Топали в том же построении: я поближе к Ворону, его люди в разведку, а Морозовы – в оцеплении. Девчонка бодра вышагивала позади меня, неся свой нехитрый скарб, да корзину, куда Малуша напихала, помимо еды всяческой, ещё и свои снадобья, да травы разные, и торжественно ей всучила – на, мол, неси. Лука, вот дед неугомонный, всю дорогу промышлял по грибы, по ягоды, то накидываясь на куст малины, то исчезал в лесу, а затем прибегал довольный с грибами и ягодами в подоле. Подле леса кантоваться – с голодухи не скончаться.
– Как тебя звать-то, красавица? – спросил я девчонку.
Она чуть не грянулась о земь – то ли «красавица» её так ошеломило, то ли сам факт, что её о чем-то вообще спрашивают.
– Как хозяин хошь, – сподобилась она на ответ.
– Ну, у тебя же должно быть имя. Как родители тебя звали?
– Сирота я, – насупилась она. Разговор её тяготил, она ждала какого-то подвоха. – А хозяин как хошь, так и звашь. Вот, прежний кликал – Идисюда.
Ну от Баламута чего ещё можно ожидать, но надо ей имя дать, а то не по-людски это, да и корзину забрать что ли. Как же её назвать-то, надо что-то простенькое, без кренделей, ну, типа – Маша, Даша там. Вон, шурует как, усердно.
– Во, придумал, – сказал я. – Буду звать тебя Шура.
Та пожала плечами, Шура так Шура. Чего бы чадо не творило, лишь бы не голосило.

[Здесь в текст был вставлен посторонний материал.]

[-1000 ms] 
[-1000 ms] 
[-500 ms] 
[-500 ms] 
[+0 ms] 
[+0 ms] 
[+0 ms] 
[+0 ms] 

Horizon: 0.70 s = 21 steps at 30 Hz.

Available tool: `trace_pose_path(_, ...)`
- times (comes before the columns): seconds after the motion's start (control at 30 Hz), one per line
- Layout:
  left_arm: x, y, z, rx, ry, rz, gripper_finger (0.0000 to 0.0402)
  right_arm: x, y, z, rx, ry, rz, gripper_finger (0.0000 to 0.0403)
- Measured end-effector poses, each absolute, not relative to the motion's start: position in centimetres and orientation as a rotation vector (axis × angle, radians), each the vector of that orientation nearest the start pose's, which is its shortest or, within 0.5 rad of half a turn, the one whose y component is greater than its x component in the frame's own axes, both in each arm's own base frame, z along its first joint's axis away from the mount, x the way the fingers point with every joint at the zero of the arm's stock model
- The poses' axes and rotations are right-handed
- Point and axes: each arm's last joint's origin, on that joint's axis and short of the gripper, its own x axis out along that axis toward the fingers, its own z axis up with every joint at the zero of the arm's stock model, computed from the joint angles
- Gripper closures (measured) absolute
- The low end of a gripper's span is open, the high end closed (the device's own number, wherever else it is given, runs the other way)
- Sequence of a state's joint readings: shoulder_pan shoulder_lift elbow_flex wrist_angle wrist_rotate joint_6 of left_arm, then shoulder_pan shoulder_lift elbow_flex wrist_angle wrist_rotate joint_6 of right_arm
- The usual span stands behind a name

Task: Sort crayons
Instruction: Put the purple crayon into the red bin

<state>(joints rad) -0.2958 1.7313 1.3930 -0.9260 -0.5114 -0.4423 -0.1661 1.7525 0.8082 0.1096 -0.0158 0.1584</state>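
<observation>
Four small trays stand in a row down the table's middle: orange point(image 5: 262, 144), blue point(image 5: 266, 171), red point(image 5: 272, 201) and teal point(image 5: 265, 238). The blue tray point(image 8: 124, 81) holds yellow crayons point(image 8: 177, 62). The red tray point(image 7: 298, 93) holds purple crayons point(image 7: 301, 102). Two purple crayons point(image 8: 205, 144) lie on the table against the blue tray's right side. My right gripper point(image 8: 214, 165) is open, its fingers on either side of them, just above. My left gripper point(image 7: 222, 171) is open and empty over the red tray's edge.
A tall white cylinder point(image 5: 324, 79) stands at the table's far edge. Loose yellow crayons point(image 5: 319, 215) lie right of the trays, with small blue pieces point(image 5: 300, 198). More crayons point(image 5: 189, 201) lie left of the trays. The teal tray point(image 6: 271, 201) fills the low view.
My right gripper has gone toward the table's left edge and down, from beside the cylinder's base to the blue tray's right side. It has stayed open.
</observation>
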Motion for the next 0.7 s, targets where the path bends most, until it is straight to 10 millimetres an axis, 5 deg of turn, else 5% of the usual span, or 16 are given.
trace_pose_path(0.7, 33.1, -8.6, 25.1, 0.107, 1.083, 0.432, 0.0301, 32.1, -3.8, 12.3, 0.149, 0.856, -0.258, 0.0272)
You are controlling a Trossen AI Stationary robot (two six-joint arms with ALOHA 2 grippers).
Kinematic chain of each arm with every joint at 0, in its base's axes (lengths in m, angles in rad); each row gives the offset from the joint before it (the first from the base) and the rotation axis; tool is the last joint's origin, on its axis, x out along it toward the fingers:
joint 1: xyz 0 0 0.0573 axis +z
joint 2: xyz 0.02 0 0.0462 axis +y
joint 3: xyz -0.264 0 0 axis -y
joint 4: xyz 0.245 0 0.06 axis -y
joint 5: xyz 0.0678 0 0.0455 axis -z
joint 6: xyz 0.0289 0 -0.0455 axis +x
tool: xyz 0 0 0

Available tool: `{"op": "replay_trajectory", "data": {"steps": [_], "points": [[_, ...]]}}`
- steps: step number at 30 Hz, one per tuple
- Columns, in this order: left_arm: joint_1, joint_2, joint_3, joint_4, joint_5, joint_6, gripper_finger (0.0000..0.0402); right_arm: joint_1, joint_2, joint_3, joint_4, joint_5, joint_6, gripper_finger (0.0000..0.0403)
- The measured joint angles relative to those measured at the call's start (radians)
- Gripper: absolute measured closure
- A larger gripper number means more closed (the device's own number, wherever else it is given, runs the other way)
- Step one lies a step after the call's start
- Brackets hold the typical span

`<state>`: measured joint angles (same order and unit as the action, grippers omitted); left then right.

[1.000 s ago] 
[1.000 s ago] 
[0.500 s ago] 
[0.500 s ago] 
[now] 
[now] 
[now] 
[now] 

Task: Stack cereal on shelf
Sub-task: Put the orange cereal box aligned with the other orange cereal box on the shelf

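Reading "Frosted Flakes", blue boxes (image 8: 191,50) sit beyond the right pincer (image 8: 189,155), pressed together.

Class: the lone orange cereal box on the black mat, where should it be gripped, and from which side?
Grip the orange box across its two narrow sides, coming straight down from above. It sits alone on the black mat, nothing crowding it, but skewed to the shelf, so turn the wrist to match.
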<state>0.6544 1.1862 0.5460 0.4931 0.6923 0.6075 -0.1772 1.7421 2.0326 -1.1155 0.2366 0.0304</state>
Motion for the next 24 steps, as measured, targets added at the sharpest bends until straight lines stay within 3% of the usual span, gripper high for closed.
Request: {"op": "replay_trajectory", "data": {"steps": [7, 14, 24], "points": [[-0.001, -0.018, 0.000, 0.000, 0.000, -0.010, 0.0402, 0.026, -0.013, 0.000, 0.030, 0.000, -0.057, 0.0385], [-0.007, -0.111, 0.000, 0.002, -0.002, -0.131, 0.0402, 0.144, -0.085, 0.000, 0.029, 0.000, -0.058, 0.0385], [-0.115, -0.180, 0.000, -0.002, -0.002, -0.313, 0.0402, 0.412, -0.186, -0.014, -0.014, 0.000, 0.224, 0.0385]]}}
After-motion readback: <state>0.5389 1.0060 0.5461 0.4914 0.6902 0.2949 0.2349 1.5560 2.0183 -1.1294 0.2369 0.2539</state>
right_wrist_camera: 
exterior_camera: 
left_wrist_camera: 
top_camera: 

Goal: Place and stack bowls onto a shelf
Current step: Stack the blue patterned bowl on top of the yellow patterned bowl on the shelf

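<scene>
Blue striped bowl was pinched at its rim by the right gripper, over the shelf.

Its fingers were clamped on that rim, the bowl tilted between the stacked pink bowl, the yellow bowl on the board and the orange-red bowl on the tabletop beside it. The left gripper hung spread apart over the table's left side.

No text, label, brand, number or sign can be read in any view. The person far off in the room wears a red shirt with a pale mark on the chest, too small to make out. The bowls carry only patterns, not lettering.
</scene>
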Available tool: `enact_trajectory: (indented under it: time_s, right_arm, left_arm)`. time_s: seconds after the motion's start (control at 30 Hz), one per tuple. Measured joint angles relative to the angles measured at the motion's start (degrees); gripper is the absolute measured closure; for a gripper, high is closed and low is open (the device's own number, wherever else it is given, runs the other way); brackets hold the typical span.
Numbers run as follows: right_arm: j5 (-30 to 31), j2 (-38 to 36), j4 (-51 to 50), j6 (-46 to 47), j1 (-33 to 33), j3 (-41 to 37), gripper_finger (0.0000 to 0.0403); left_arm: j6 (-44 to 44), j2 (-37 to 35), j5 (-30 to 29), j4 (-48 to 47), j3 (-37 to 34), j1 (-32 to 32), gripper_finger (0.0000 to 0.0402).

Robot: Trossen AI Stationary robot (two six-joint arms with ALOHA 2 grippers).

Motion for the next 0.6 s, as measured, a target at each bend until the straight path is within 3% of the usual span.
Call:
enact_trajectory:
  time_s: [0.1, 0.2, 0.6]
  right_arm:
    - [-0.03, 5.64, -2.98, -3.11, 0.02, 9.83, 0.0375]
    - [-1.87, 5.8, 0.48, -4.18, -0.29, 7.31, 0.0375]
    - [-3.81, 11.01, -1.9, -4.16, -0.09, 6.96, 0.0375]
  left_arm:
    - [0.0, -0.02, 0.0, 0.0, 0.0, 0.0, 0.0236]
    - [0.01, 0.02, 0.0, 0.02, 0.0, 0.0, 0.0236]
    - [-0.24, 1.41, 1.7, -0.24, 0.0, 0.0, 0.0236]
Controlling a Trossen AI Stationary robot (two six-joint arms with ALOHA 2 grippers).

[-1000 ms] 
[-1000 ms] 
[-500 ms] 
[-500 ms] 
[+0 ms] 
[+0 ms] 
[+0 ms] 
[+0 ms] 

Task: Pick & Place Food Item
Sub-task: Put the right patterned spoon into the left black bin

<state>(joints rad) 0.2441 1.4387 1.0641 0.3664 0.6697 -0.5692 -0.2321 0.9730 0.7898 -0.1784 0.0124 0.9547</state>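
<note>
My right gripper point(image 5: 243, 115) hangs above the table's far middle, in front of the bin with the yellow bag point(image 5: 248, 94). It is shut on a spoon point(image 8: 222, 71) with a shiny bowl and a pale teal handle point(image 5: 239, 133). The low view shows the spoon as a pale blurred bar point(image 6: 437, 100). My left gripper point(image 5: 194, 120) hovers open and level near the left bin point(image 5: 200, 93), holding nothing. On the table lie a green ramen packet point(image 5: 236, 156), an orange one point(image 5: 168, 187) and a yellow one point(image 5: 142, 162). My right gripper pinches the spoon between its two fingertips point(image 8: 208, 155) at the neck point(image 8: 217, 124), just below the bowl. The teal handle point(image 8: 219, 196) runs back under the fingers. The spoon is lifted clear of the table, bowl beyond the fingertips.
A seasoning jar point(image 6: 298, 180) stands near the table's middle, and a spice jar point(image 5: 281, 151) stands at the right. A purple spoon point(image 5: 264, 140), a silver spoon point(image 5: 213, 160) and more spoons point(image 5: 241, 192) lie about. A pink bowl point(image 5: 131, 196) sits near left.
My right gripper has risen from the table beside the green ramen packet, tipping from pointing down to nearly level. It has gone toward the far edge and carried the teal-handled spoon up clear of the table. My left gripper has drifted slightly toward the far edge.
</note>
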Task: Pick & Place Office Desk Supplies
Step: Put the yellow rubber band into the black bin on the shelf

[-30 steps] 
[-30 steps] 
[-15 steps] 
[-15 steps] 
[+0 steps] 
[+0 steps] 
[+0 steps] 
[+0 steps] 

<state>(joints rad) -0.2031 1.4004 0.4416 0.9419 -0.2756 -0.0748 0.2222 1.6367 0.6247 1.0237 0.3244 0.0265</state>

– Так, ладно, с этим мы определились, а корзиночку давай – я помогу.
Тут она, вообще, шарахнулась от меня, как от чумного. Совсем застремалась девчонка, застращали, видать, её крепко.
– За что отбирашь, хозяин? – она продолжила движение, но держалась от меня на расстоянии. – Я хорошо донесу, ничего не испорчу.
– Да я помочь хочу…
– Зачем помогашь, я справлюсь, хозяин, ты не смотри, что я маленькая.
– И не называй меня хозяином – зови Максом.
– Хорошо, хозяин… Максом, – она продолжала бойко вышагивать, вцепясь в корзину и пугливо поглядывая на меня.
– Просто Макс, – вздохнул я.
– Угу, – согласилась она.
А тем временем миновало несколько часов, солнце уже было в зените, и было принято решение сделать небольшой привал. Кто-то может и отдыхал, Лука тот же, лежал себе, довольный, бороду почесывая, а Ворон, опять, снарядил меня на тренировку с чудо-мечом и рубкой топором. Однако и сам не бездельничал, продолжил попытку задушить бревно, в смысле, Шатуна в «треугольнике». Но, пока, тщетно.
После перекуса двинулись дальше. Солнышко стало припекать, комары кусать, а мухи и всякая нечисть жужжать. «Да, марш-бросок намечался нехилый, такой даже в кадетской школе мы не делали. Так, стопэ!». Я остановился как вкопанный, словно упёрся в стену, словно сама кадетская школа выросла передо мной из-под земли. Шурка налетела на меня, плюхнулась на землю, не ожидавшая такой внезапной остановки, а может о чем-то задумалась и не заметила, что я резко затормозил. «Ладно! Надо будет над этим поразмыслить, что за школа такая», и я пошёл дальше. Но мысль, гоняемая и так, и эдак ни к чему более не привела, и никакое другое вспоминание не проявилось.
Ближе к ночи прискакал человек от Баламута, взялся показать дорогу, мол, Баламут уже всё организовал, и нас ждут на ночлег. Я еле переставлял ноги – оттопали мы не хило, без задержек и остановок. Ворон сказал, что иначе не успеем, заночевать нужно в городе. Вскоре стали попадаться люди, которые при виде нашего войска разбегались кто куда, и небольшие деревеньки. Когда наглухо стемнело, да так, что даже глаз не выколоть – промахнёшься, мы вступили в Смоленск. Я всю дорогу думал, что я увижу в этом Смоленске. Ну если и Смоленск будет древний, то всё – хана, значит точно в прошлое попал. Хотя и в прежнее время-то я ни разу не бывал в нём, то, когда мы пришли, мне уже было до фонаря, которого, видимо, ещё и не придумали, темень стояла полная, приставучие тучи опять заслонили небо. И такое было ощущение, что и не только небо – горизонт тоже был плотно закрыт ими. И я был уже настолько измотан, что только и осталось в памяти – куда-то зашли, где-то упал, кто-то накрыл и… и всё.